[Start of section]

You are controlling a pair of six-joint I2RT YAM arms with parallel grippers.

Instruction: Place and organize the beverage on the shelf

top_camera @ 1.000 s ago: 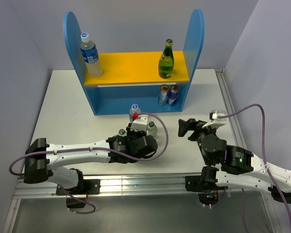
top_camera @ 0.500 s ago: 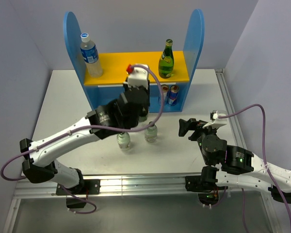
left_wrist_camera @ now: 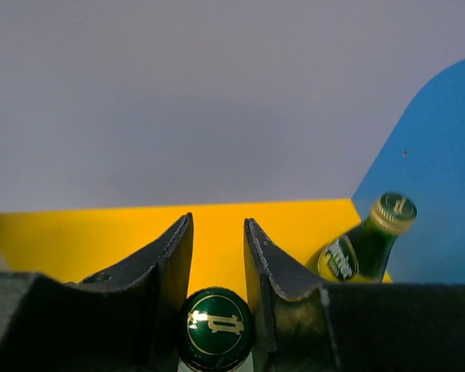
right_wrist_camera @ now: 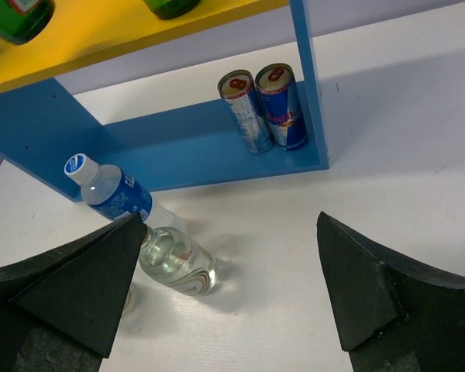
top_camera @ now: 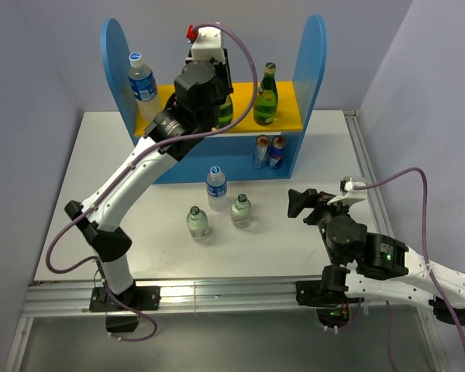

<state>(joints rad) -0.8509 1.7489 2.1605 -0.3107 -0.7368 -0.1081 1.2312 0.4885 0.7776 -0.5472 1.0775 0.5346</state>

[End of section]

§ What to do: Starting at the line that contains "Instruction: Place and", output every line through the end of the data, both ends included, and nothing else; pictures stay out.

§ Task response:
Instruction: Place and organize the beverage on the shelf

top_camera @ 1.000 s ago: 
top_camera @ 0.500 s ago: 
left_wrist_camera @ now: 
right_wrist_camera @ now: 
top_camera @ now: 

<state>(joints rad) -0.8509 1.7489 2.1605 -0.3107 -0.7368 -0.1081 1.2312 0.4885 0.7776 -0.5472 1.0775 0.5346</state>

The response has been given in full.